# How come Malta was not invaded?



## RAGMAN (Sep 17, 2005)

I have always wondered why Germany (and Italy too) didn't invade Malta as they did to Crete? I know that the paratroopers suffered heavy losses on Crete but they overcame tremendous odds to capture the island.I always thought that an airbase in reach of Italy,Africa and the supply routes would be more of a concern than Crete.  Just wondering...


----------



## trackend (Sep 17, 2005)

I would imagine that it has to do with the size R-man it is a lot smaller than Crete so easier to defend if a sea borne invasion was attempted the RN presents would have made it a real non starter also there are even fewer beaches on Malta than Crete and they are all tiny, everywhere else is very rugged and unsuitable to land troops as for airborne the AA defenses on Malta where very extensive even when Faith Hope and Charity where the only land based planes on the Island. However at sea was a fair sized fleet with two carriers and any paratroop carriers in the area would have been decimated.
The only real strategic value of the Island was too the allies with its Valletta dry dock facilities for the axis forces it did not hold the same use as they had Italy so the general attack on Malta was to deny the habour as a viable repair base. Although operations from the airfield increased later at the time when an invasion would have been practical, air strikes against the axis land or sea forces did not originate from Malta, most where carrier based or before its capture, from Crete. 
Later Alexandria, Hal Fah etc where used but Malta still enabled the fleet to remain on station disrupting Rommel's Africa corp supplies in the middle east and effecting the out come there quite considerably.


----------



## plan_D (Sep 17, 2005)

One of the major reasons Malta was not invaded was Rommel. The request was made to Rommel to move some of his air support away to attack Malta and either destroy it or invade it. The Rommel denied the request and invaded Eygpt, claiming he could take it with Malta still intact. 

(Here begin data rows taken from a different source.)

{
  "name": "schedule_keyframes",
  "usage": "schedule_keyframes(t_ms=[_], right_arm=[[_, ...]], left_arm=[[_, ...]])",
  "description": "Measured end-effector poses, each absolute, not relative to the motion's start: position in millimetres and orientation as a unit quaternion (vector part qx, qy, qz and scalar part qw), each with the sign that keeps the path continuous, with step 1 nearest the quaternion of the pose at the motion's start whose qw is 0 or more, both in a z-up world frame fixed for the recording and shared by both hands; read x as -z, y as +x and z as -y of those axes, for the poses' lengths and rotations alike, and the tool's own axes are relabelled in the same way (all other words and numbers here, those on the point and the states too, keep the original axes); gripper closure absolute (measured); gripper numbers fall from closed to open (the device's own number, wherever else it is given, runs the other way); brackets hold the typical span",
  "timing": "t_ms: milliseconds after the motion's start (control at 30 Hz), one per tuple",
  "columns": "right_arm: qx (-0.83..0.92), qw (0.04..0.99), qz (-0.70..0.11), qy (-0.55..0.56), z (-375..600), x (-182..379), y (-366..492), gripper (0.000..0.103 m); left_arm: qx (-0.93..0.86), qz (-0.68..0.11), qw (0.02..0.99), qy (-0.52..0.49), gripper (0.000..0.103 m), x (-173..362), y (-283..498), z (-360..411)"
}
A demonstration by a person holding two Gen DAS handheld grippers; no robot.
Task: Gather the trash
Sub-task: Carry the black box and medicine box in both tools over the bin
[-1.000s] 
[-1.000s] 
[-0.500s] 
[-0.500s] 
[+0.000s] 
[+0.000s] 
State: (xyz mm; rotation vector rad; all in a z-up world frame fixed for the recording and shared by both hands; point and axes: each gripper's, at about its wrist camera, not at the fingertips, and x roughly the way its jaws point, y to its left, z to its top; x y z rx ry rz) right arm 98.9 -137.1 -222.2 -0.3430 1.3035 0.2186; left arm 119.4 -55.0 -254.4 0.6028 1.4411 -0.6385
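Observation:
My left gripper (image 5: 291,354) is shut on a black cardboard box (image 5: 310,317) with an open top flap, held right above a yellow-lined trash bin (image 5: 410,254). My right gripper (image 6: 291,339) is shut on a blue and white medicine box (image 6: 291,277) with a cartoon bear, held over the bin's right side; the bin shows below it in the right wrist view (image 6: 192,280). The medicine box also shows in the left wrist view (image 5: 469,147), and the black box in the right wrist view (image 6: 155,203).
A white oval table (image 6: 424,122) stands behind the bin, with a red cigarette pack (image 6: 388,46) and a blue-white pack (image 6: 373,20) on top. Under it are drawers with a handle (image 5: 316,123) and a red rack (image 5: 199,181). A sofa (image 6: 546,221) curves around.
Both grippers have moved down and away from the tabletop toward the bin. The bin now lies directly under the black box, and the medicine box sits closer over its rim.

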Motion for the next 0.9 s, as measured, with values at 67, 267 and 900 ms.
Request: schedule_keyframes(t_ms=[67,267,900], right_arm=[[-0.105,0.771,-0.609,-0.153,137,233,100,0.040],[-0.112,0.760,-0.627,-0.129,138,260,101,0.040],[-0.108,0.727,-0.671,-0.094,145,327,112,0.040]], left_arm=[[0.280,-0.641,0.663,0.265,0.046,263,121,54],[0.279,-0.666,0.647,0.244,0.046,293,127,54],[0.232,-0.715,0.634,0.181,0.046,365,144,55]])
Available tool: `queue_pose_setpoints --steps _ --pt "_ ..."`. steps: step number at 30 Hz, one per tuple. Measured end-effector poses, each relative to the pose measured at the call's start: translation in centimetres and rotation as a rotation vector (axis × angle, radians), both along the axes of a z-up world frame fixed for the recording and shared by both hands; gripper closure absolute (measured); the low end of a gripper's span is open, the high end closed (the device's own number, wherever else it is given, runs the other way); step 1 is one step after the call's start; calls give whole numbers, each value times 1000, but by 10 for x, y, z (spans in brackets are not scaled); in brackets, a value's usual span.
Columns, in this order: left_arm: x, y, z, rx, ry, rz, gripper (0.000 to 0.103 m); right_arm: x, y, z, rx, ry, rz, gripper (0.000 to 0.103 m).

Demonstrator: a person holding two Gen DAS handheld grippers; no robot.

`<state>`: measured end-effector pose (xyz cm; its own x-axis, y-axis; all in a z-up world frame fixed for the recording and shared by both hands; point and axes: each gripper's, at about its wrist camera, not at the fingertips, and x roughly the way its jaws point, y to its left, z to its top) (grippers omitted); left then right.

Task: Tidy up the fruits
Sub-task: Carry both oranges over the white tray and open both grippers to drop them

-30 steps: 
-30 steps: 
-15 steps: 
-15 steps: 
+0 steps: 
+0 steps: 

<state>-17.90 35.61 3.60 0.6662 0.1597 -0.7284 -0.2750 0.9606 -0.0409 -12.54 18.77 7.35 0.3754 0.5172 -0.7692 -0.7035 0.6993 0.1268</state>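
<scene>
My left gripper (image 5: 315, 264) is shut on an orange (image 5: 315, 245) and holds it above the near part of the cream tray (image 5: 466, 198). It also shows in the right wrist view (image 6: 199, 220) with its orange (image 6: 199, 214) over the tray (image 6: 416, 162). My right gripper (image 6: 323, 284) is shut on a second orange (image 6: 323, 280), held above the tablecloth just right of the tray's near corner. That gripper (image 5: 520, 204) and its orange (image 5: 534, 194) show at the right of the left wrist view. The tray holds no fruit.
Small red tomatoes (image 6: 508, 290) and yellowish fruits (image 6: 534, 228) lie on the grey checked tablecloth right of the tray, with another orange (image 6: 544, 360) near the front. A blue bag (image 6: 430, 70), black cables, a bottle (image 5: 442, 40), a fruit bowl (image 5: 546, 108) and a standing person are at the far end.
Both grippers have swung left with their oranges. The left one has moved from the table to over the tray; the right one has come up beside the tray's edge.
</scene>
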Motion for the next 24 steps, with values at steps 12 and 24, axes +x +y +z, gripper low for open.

As we all know, he failed at El Alamein and then freed some of his air support to attack Malta. A little late by then because the RAF had already stationed Spitfires there.


----------



## RAGMAN (Sep 17, 2005)

OK, I kind of figured a that a small area is easier to defend. But If the Luftwaffe Paratroopers attacked Malta instead of Crete do you guys think it would have made a difference? I know hindsight is 20/20, but I would have attacked Malta instead of Crete.


----------



## plan_D (Sep 17, 2005)

That's a question that has been asked for 60 years. Personally I believe it would have made a world of difference. Malta was on the exact route between Italy and Tripoli, the major supply route for Rommel. Malta was almost spot on halfway between Alexandria and Gibralter also. This provided a great staging post between the two major ports. 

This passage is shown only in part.